Ich vernehme, wie es gedämpft auf dem Teppich aufschlägt, aber ich bin nicht fähig, mich zu bewegen. Hilflos lausche ich meinem eigenen Herzschlag, während mein Körper abwechselnd von Hitze und Kälte erfasst wird.

»Das hast du dir bloß eingebildet«, rede ich mir selbst ein. Ich versuche meine hektischen Atemzüge in den Griff zu bekommen und schließe angestrengt die Augen, um mich zu beruhigen.

Es kann nicht sein, das ist unmöglich.

Ich weiß nicht, wie lange ich regungslos daliege. Irgendwann fühle ich mich zumindest in der Lage, einen vorsichtigen Blick zu meinem Telefon zu riskieren.
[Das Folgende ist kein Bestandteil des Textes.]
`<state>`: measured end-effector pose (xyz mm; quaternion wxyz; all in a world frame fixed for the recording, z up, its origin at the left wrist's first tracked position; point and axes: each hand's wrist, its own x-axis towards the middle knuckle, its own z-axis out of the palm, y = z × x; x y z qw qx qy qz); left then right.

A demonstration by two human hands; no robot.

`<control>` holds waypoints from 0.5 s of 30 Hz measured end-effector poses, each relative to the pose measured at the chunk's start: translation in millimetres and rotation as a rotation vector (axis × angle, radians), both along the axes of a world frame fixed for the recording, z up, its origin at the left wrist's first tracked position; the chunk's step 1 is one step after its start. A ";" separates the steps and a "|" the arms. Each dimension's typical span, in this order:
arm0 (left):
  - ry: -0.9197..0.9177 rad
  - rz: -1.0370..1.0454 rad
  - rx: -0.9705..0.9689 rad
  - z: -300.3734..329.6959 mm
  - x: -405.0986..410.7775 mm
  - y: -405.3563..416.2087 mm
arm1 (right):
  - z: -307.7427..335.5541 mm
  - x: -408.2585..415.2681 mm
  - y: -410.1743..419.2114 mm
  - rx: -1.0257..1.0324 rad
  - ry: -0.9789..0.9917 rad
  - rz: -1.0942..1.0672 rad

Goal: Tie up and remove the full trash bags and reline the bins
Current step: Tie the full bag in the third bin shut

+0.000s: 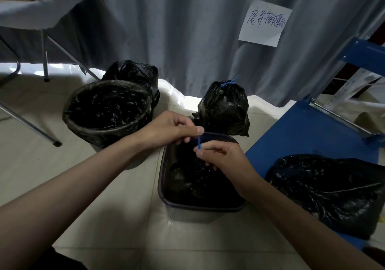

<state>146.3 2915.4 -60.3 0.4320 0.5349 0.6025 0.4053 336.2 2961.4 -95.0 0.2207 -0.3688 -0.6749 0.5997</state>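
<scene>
Both hands meet over the rectangular bin (166,190), which holds a black bag (198,178). My left hand (170,127) and my right hand (220,157) each pinch an end of a thin blue tie (199,143) just above the bin's far rim. To the left stands a round bin (87,128) lined with a black bag (108,107). Against the curtain sits a tied black bag (225,109) with a blue tie at its neck, and another black bag (133,71) lies behind the round bin.
A blue shelf board (308,136) at the right carries a flat black bag (333,192). A grey curtain (187,30) with a paper sign (264,22) hangs behind. Metal table legs (44,61) stand at the left on the tiled floor.
</scene>
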 end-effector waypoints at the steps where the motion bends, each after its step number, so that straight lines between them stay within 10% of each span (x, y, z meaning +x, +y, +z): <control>1: -0.055 -0.008 -0.001 1.4 4.2 0.0 | 0.0 -0.6 -0.6 0.016 -0.014 0.012; 6: -0.264 -0.024 0.050 -5.4 14.9 2.2 | -2.2 0.6 0.7 0.043 -0.048 -0.040; 15: 0.158 0.040 0.175 -27.0 22.9 5.0 | -6.2 5.6 6.8 -0.128 0.021 -0.094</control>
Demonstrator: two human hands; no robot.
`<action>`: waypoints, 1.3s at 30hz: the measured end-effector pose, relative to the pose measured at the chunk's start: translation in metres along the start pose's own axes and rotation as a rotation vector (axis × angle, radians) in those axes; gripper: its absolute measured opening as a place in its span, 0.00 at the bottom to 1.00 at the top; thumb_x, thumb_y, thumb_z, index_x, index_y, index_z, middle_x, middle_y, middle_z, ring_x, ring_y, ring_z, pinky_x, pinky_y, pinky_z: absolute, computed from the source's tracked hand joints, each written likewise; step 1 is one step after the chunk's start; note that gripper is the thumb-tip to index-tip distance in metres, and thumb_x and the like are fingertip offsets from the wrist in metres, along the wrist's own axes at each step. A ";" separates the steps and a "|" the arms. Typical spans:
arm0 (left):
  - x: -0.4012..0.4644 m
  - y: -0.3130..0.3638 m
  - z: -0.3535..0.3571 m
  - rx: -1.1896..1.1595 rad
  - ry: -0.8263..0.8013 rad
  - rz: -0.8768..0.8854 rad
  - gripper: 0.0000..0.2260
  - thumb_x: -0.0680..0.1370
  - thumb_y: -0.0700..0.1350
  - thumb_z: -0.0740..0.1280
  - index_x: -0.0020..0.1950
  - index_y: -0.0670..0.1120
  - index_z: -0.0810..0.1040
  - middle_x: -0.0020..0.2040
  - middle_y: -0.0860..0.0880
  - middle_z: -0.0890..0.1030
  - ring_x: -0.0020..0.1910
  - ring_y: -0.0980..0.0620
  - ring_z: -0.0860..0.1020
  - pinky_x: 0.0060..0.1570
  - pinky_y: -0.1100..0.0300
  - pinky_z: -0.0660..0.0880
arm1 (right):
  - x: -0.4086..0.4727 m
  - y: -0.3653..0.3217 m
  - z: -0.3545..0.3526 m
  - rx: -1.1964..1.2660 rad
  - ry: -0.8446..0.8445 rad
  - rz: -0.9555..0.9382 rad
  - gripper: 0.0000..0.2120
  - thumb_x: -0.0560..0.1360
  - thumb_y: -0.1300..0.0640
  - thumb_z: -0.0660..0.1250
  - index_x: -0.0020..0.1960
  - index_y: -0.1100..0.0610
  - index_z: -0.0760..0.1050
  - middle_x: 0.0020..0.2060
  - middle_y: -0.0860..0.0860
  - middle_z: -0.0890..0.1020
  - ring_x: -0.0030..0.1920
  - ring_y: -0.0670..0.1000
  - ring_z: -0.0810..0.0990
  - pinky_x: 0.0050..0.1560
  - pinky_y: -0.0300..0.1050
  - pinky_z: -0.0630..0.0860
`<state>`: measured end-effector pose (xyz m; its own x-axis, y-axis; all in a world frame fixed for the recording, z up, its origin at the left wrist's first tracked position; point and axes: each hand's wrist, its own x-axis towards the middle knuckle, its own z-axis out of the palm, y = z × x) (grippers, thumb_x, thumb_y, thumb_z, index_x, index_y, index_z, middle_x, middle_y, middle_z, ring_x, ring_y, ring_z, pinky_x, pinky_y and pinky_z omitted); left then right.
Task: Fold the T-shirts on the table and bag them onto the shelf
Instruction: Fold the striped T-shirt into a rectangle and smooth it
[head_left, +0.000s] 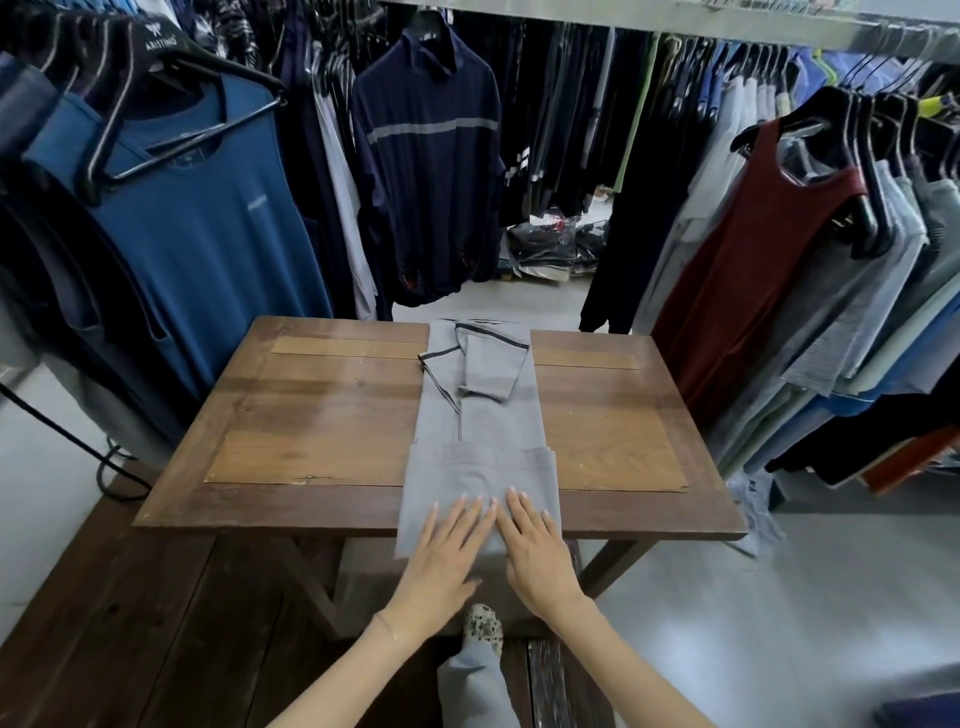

Es liegt auf dem Teppich, das Display nach unten gerichtet.

»Du bist übermüdet und siehst Dinge, die nicht real sind«, versuche ich mich selbst zu überzeugen, bevor ich mich aus dem Bett rolle und in Zeitlupe mein Telefon aufhebe.

Einen Augenblick lang stehe ich einfach nur da, dann atme ich einmal tief ein und traue mich endlich, erneut das noch immer geöffnete Foto anzugucken.

Aber egal, wie oft ich auch blinzle und versuche, das Unfassbare auszublenden:

Ethan Marsh ist eindeutig der Mann aus meinen Träumen.